Package picard.analysis.directed
Class HsMetrics
java.lang.Object
htsjdk.samtools.metrics.MetricBase
picard.metrics.MultilevelMetrics
picard.analysis.directed.PanelMetricsBase
picard.analysis.directed.HsMetrics
@DocumentedFeature(groupName="Metrics",
summary="Metrics")
public class HsMetrics
extends PanelMetricsBase
Metrics generated by CollectHsMetrics for the analysis of target-capture sequencing experiments. The metrics in this class fall broadly into three categories:
- Basic sequencing metrics that are either generated as a baseline against which to evaluate other metrics or because they are used in the calculation of other metrics. This includes things like the genome size, the number of reads, the number of aligned reads etc.
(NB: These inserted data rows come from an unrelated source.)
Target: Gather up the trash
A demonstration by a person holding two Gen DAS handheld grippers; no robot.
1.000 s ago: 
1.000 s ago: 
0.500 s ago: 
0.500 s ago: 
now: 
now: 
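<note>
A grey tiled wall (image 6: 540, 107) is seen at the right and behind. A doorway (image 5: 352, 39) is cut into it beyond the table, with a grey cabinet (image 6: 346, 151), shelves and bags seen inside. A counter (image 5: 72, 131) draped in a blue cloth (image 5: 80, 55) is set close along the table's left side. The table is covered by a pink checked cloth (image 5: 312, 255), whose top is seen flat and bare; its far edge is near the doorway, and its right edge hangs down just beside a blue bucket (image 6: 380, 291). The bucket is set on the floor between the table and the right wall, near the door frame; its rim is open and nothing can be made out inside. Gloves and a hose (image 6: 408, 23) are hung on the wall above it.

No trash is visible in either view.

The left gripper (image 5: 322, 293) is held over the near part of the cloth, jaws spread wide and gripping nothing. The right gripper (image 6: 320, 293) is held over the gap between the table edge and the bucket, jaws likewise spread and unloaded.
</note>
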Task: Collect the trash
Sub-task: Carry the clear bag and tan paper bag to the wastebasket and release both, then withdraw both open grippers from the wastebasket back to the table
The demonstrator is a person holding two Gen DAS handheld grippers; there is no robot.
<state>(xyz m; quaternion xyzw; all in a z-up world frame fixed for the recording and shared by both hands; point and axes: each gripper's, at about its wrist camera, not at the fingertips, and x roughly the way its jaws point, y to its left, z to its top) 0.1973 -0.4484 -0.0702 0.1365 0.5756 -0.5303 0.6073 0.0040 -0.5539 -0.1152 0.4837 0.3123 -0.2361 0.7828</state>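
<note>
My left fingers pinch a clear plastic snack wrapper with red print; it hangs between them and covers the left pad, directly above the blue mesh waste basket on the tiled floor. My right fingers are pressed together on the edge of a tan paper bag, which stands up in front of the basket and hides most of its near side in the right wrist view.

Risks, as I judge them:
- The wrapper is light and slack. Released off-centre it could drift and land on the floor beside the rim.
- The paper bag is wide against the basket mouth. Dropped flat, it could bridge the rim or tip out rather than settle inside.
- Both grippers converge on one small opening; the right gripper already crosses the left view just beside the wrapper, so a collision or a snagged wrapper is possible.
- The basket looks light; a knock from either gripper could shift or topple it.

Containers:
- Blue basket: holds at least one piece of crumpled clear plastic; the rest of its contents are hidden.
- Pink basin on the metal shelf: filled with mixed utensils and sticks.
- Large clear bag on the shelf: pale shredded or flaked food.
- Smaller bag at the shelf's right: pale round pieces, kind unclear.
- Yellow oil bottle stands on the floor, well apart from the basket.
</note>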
- Metrics that are intended for evaluating the performance of the wet-lab assay that generated the data. This group includes metrics like the number of bases mapping on/off/near baits, %selected, fold 80 base penalty, hs library size and the hs penalty metrics. These metrics are calculated prior to some of the filters are applied (e.g. low mapping quality reads, low base quality bases and bases overlapping in the middle of paired-end reads are all counted).
- Metrics for assessing target coverage as a proxy for how well the data is likely to perform in downstream applications like variant calling. This group includes metrics like mean target coverage, the percentage of bases reaching various coverage levels, and the percentage of bases excluded by various filters. These metrics are computed using the strictest subset of the data, after all filters have been applied.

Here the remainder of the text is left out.